The scenario above is actually quite complex, it would be just fine if all you wanted to work on was blocking and slipping individual punches. Just imagine a guy in front of you throwing single techniques. Play your movies at super slow speed, and once you are comfortable, play them at normal speed. Change up the opponent, make them faster, shorter, taller, stronger. Put yourself in front of Pacquiao or Mayweather and see what you can do.

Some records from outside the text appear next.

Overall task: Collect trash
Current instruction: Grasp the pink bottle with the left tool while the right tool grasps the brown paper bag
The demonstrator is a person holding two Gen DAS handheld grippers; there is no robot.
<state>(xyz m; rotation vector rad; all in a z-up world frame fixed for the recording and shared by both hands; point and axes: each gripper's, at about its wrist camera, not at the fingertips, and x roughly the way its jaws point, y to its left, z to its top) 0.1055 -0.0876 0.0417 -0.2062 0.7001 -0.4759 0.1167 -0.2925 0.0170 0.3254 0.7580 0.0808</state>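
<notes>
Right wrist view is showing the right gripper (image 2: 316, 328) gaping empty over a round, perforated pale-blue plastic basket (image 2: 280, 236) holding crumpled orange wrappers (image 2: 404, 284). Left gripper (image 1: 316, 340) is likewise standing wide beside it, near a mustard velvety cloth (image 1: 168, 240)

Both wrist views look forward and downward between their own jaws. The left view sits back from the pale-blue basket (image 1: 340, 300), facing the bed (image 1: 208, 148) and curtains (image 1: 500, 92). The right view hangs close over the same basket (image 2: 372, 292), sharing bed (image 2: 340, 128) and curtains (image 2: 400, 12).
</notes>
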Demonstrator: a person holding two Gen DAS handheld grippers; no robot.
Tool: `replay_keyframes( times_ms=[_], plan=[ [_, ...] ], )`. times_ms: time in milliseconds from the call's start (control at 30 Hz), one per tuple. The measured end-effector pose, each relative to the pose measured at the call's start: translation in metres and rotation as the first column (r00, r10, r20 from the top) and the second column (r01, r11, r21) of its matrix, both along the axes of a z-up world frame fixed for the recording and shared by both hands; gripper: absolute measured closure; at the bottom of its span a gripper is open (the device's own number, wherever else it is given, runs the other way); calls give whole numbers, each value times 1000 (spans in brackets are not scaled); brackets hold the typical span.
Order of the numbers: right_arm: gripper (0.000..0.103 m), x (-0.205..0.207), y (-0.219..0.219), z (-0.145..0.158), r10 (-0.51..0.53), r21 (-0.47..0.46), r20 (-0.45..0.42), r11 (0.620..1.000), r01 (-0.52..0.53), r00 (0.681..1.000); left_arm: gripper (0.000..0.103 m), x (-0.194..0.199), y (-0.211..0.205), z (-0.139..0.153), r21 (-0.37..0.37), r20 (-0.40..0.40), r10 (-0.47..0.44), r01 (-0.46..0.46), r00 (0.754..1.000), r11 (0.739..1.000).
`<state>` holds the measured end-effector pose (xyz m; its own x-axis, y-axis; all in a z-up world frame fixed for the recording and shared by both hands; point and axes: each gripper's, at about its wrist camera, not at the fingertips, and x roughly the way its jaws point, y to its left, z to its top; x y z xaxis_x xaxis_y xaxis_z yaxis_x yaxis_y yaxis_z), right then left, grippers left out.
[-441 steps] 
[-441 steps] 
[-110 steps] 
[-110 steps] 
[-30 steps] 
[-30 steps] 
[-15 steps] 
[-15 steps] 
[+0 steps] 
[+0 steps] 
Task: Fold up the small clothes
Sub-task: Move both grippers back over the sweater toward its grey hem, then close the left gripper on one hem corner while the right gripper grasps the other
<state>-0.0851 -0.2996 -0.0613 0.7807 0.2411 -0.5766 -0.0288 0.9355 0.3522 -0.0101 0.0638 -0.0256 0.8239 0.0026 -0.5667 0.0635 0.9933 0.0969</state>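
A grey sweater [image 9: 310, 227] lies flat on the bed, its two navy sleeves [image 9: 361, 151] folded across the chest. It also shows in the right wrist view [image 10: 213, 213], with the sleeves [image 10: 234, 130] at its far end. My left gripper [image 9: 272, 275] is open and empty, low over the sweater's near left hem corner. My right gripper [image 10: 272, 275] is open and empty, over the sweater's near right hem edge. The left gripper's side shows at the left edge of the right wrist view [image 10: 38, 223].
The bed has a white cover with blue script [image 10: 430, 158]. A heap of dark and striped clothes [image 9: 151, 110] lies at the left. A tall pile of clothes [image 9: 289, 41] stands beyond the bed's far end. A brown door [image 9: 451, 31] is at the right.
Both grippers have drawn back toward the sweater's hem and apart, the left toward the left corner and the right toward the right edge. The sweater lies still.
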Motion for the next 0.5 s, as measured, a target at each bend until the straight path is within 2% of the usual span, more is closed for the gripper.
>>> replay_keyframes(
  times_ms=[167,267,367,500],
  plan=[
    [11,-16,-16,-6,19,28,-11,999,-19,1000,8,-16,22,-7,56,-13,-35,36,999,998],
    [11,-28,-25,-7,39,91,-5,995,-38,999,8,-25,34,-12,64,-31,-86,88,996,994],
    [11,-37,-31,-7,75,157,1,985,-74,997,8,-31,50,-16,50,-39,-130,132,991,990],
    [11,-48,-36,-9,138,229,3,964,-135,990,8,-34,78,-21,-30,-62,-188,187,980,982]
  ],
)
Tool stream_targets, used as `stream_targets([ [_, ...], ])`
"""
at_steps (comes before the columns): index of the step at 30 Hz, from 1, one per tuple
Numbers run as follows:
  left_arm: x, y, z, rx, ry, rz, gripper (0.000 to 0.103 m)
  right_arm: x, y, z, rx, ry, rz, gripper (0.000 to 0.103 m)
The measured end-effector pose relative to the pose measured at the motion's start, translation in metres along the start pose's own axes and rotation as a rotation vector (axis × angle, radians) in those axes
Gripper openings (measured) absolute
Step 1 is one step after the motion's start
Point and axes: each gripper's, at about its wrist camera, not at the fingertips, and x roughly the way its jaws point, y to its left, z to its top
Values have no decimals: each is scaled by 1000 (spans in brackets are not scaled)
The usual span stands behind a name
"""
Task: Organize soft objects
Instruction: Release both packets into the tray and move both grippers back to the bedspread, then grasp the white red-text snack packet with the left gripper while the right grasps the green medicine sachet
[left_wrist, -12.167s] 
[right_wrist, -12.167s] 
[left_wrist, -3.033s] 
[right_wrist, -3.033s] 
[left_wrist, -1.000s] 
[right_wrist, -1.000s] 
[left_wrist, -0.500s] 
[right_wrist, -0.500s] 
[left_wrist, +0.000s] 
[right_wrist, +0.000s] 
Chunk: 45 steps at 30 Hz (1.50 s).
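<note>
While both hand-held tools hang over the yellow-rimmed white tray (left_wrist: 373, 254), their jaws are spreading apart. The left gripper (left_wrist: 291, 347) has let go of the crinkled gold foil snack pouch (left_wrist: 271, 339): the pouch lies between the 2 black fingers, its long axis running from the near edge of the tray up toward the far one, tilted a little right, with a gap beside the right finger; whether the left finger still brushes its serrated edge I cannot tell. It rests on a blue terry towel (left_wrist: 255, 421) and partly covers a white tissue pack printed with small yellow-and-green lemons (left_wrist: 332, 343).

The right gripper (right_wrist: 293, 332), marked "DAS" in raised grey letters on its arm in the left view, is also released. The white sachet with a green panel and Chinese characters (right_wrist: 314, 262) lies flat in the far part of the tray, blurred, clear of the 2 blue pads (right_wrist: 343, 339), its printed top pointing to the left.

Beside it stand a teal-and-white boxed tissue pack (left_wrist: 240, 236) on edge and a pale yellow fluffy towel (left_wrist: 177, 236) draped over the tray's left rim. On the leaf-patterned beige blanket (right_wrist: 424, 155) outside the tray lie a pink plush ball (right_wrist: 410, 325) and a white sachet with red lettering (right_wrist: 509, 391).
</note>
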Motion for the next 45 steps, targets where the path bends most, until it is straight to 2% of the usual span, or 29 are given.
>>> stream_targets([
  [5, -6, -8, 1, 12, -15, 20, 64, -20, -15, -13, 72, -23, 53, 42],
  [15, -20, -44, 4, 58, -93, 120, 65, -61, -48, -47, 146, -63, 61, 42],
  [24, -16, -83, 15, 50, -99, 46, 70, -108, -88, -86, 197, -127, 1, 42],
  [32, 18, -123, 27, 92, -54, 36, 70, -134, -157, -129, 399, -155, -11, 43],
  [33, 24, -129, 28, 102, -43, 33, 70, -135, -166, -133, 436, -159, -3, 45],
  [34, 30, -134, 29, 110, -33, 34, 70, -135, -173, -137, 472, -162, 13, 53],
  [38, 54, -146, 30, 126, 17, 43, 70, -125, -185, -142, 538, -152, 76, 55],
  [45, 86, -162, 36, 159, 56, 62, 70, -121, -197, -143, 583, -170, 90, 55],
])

Ok, so how can you maximize the the effect of mental movies. First, you want to create them and work with them in a relaxed state so that your mind can focus on all aspects of each movie (primarily sight, sound, and feel). The relaxed state is also important because you want your mind to associate your sport with feeling relaxed. This is the optimal state for high performance.
Here is the program outline:
1) Find a quiet place where you will not be disturbed for 20 – 30 mins.
2) Get into a comfortable position either laying down or sitting in a chair
3) Take 8 deep breaths – inhale for 4 seconds, hold for 4 seconds, and exhale for 4 seconds
4) Take 10 seconds for each body part and focus on relaxing it as much as possible, make each body part as heavy as you can (start at the bottom) – feet, calves, thighs, hips and glutes, lower back, stomach, mid back, chest, upper back and neck, shoulders, arms and hands, face.
5) Next 5 mins – Start to visualize yourself performing in the ring (or Octagon, or your arena of competition). At first, watch yourself as a spectator, imagine you are in the front row watching yourself perform. Go through every scenario you can think of, see yourself dealing effecively with attacks, see yourself successfully moving, defending and landing strikes. Go slow at first and see things clearly, pay attention to key details such as distance and technique.
6) Next 10-15 mins – Now go inside yourself and start to watch from your own eyes as a performer, feel how your feet move, notice your opponent in front of you, his expression and his intent, show no fear, you are calm. Now have him attack you, defend and counter, then have him go on the defensive and watch yourself penetrate his defense. Create as many scenarios as you like. Work slipping the jab of a very tall opponent as you get inside and throw your combos.
7) Conclude the event the way you would like to see it. If it is a match then conclude with a KO, or you winning by decision. If you are visualizing sparring then conclude with the final bell and you standing strong as if you could go another round.
8) Wake yourself up slowly, rub your eyes and face, rub the back of your neck, sit up and massage your legs and feet in case they have fallen asleep.
I recommend performing your mental training 3-5 times per week.